** DIRECTIONS FOR THIS TASK **
Below are records with pictures. Reproduce exactly the lines from the line with "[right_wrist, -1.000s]" to the line with "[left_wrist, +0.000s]", inclusive, and leave each picture out.

———

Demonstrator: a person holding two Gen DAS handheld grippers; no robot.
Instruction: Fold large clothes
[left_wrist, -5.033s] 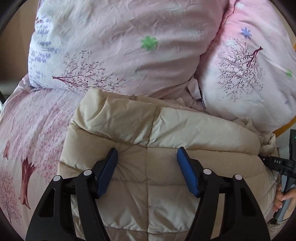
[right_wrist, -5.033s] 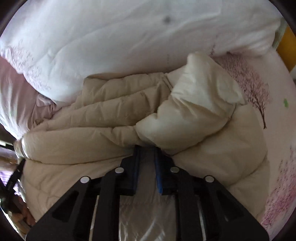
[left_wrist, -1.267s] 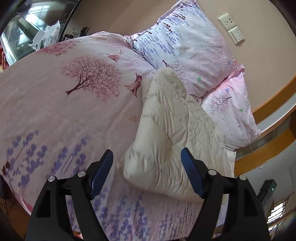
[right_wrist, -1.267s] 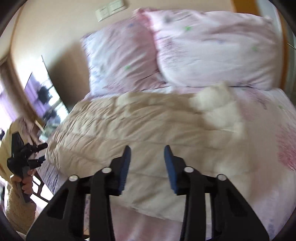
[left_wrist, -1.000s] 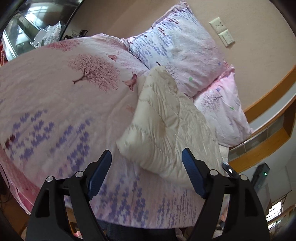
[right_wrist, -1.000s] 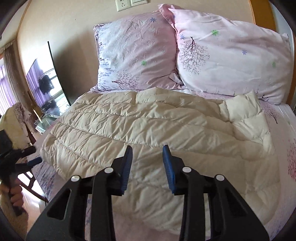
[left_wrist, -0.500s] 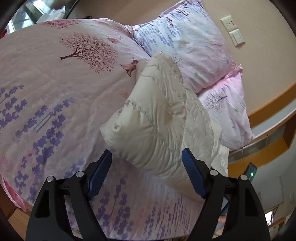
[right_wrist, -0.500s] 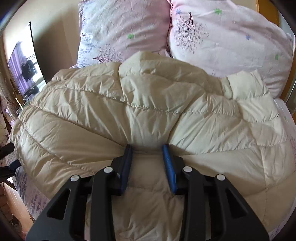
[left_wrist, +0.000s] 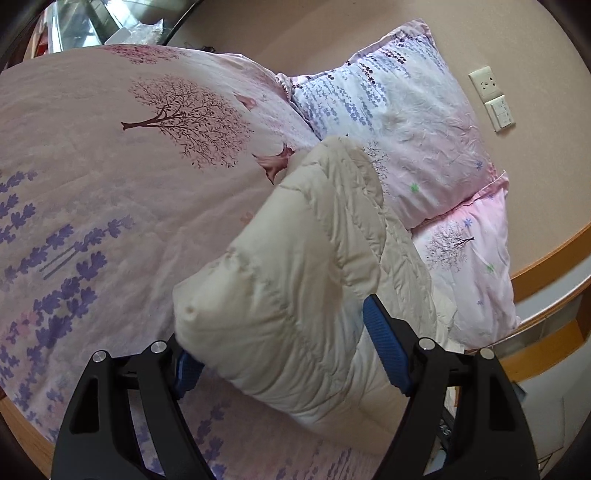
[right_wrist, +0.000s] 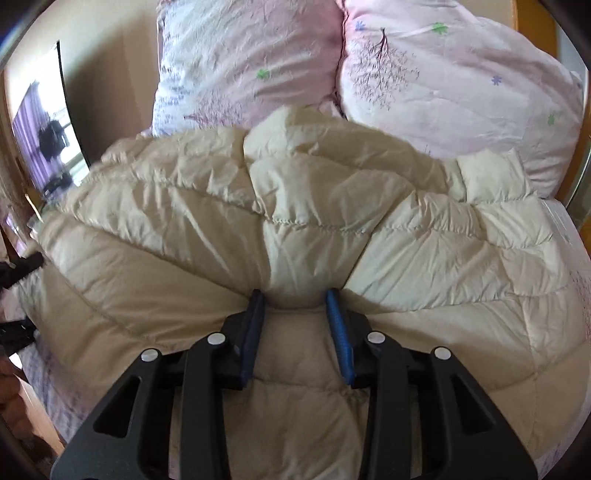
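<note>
A cream quilted down jacket (left_wrist: 295, 280) lies folded on the bed, its far end against the pillows. In the left wrist view its near corner bulges between the wide-set fingers of my left gripper (left_wrist: 280, 332); the left pad is half hidden behind the fabric and the right pad (left_wrist: 384, 347) stands beside it without squeezing. In the right wrist view the jacket (right_wrist: 424, 258) fills the frame. My right gripper (right_wrist: 295, 295) is pushed down into its middle with the jaws partly apart, and a puff of fabric swells up between the blue pads (right_wrist: 338, 325).
Two pink flowered pillows (right_wrist: 251, 55) (right_wrist: 461, 85) lean on the wall behind the jacket. The flowered bedspread (left_wrist: 110, 177) stretches away to the left. A wall socket (left_wrist: 487, 83) and a wooden headboard rail (left_wrist: 546, 266) lie beyond. A dark screen (right_wrist: 74, 122) stands at the left.
Both grippers have come down onto the jacket. The right one's fingers have sunk into the quilting, and the jacket's corner now sits between the left one's fingers. Neither gap has changed.
</note>
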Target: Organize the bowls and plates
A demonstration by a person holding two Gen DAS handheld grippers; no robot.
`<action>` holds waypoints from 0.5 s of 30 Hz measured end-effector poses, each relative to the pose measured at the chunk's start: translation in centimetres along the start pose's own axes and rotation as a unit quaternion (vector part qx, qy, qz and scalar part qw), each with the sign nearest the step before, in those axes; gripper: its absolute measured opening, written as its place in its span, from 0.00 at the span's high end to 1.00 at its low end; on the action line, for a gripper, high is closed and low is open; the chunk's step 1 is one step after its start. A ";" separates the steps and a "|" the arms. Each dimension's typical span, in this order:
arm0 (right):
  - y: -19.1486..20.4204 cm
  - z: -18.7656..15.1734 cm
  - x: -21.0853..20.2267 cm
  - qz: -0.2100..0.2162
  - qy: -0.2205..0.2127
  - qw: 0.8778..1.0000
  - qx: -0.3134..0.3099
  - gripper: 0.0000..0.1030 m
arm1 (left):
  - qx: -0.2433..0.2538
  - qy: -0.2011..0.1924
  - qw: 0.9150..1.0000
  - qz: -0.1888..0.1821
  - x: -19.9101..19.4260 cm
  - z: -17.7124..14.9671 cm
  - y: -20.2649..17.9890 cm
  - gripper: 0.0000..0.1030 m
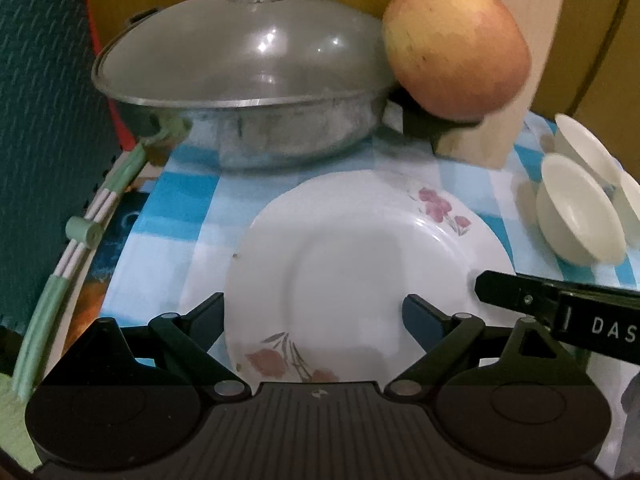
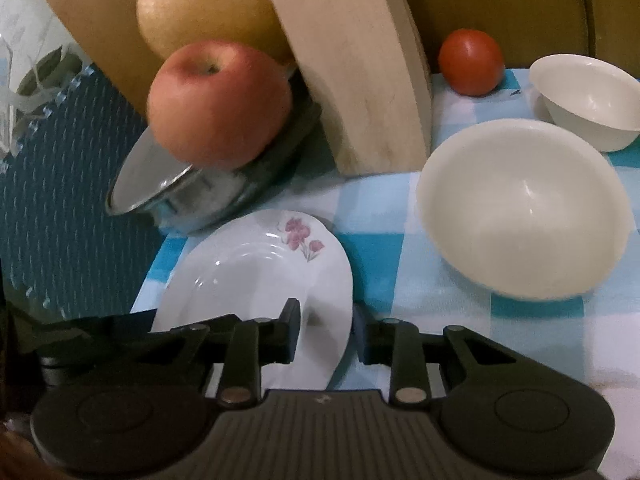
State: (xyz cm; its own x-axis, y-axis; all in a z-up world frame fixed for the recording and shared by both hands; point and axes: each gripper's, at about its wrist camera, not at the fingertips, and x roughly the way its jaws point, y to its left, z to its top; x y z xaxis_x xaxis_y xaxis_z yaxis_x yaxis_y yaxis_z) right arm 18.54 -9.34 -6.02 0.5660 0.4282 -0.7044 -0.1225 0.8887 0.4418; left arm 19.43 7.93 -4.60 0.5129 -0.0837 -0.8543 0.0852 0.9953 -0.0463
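Surface: blue-and-white checked cloth (image 2: 400, 216), crowded with a lidded pot (image 1: 248, 92), apple (image 1: 456, 46), tomato (image 2: 470, 62) and wooden board (image 2: 360, 80).
Plate: we see one floral plate (image 1: 360, 264) lying flat, near the pot.
Left gripper (image 1: 314, 312): jaws wide, straddling the plate's near edge, nothing held.
Right gripper (image 2: 326, 334): jaws part-open astride the plate's rim, not clamped.
Bowls: cream bowls (image 2: 520, 216) sit apart, unstacked.
Progress: we judge it barely begun.

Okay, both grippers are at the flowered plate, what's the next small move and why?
Probably close the right gripper on the plate rim: its open fingers straddle the edge, while the left gripper is open around the near side.
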 end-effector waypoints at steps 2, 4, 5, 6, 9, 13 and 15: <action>0.3 -0.7 -0.5 0.003 0.008 1.000 -0.004 0.78 | 0.006 0.005 1.000 -0.001 -0.7 -1.0 0.1 0.08; 0.5 -1.5 -1.0 0.010 0.018 1.000 -0.008 0.78 | 0.008 0.011 1.000 -0.003 -1.4 -2.1 0.4 0.08; 0.6 -2.0 -1.3 0.013 0.023 1.000 -0.011 0.78 | 0.010 0.012 1.000 -0.004 -1.8 -2.7 0.5 0.08; 0.7 -2.5 -1.7 0.017 0.028 0.999 -0.017 0.78 | 0.014 0.012 1.000 -0.006 -2.1 -3.3 0.6 0.08; 0.9 -3.7 -2.4 0.029 0.037 0.999 -0.025 0.78 | 0.016 0.010 1.000 -0.008 -2.7 -4.1 1.2 0.09; 1.1 -4.0 -2.5 0.026 0.031 0.999 -0.026 0.77 | 0.021 -0.002 1.000 0.012 -2.5 -4.2 1.6 0.05; 1.1 -4.1 -2.4 0.028 0.028 0.999 -0.026 0.77 | 0.020 -0.006 1.000 0.014 -2.4 -4.3 1.7 0.04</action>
State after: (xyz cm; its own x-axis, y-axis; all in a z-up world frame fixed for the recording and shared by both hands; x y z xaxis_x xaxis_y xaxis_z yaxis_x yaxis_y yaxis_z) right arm 13.64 -8.70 -6.11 0.5106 0.4839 -0.7107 -0.1952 0.8702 0.4523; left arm 14.67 9.99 -4.84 0.5251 -0.0560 -0.8492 0.1046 0.9945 -0.0008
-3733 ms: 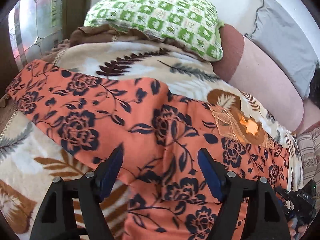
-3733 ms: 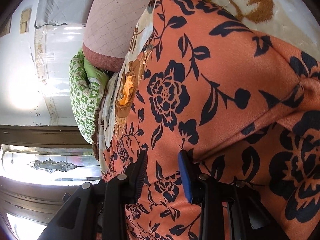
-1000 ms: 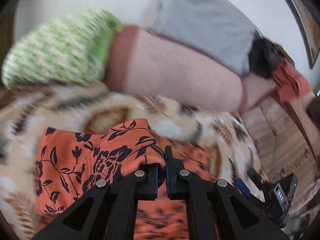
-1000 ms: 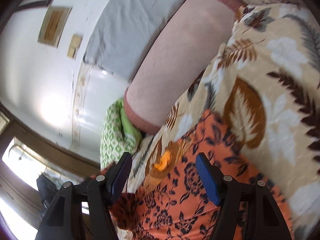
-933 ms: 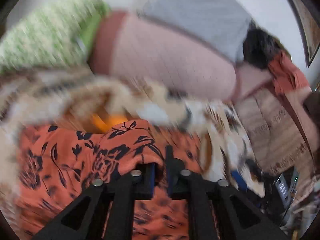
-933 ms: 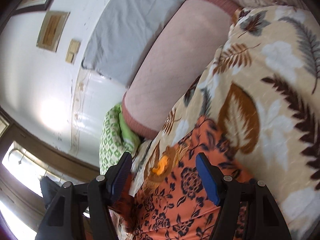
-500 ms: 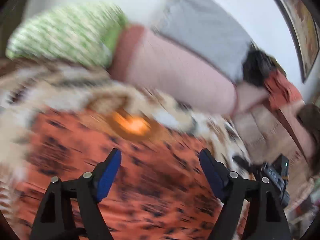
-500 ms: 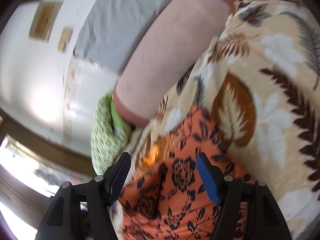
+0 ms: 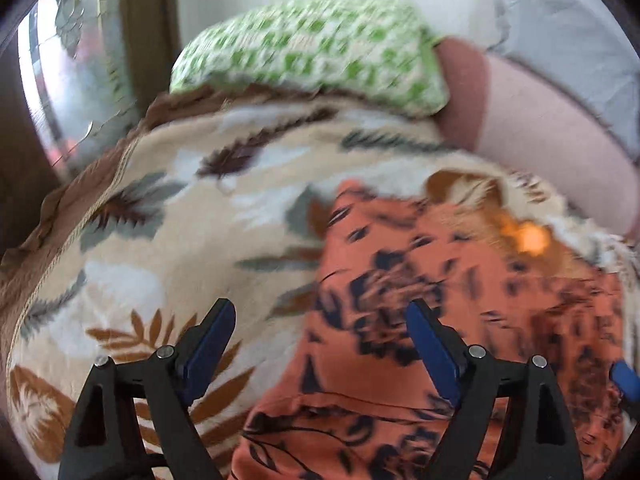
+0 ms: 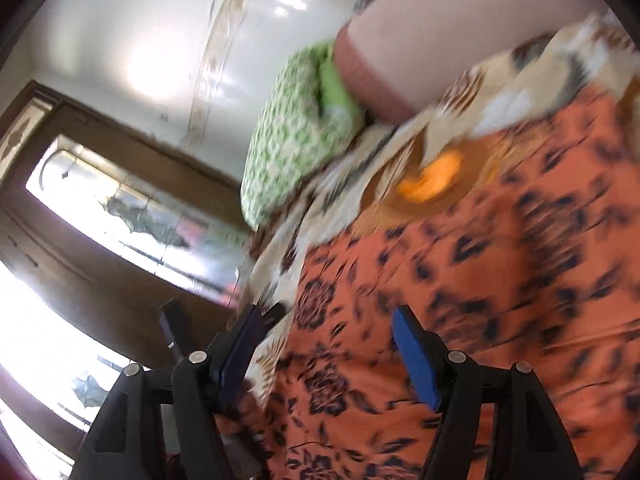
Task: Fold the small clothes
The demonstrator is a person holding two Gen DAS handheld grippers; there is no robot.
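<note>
Bedding fills most of both views: a cream blanket (image 9: 168,248) printed with brown and grey leaves covers the bed, with a pink bolster (image 9: 532,120) and a green-checked pillow (image 9: 312,52) lying at its far edge against the wall. On the blanket lies the orange garment (image 9: 460,320) with its dark floral print, spread over the right-hand part of the left wrist view and filling the lower right of the right wrist view (image 10: 480,300). It looks already doubled at least once, since a straight edge or seam runs across it near the bottom of the left wrist view, though motion blur makes the layers hard to count. An orange-yellow patch (image 9: 528,236) shows at its far edge, near the bolster. The left gripper (image 9: 320,344) hangs above the garment's left border, its jaws opening with nothing pinched between them. The right gripper (image 10: 324,344) is likewise released, jaws apart over the cloth's edge without pressing on it. My judgement is that one fold is laid down and at least another remains, followed by smoothing, before this piece counts as done.
</note>
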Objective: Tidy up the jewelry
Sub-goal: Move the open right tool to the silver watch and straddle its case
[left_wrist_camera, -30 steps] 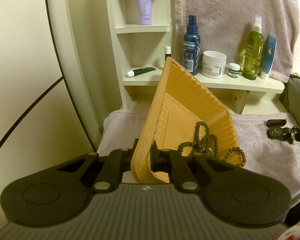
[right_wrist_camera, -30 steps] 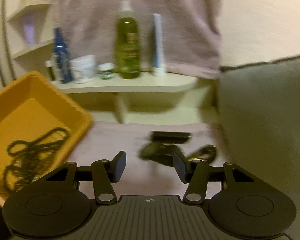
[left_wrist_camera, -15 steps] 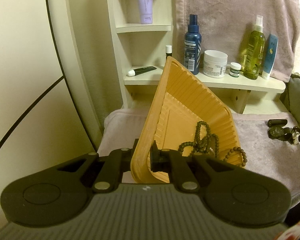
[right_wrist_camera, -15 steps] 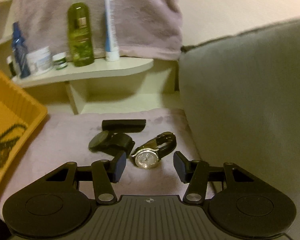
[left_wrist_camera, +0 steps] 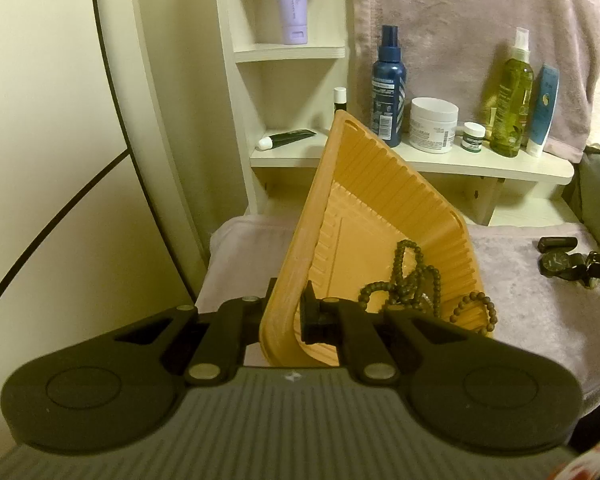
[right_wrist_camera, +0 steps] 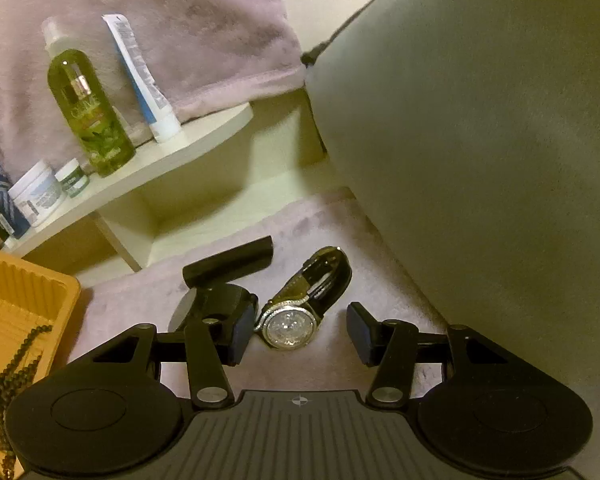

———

** RESPONSE TO THIS TASK **
[right_wrist, -1.000s] 
[left_wrist, -0.500s] 
[right_wrist, -0.500s] 
[left_wrist, +0.000s] 

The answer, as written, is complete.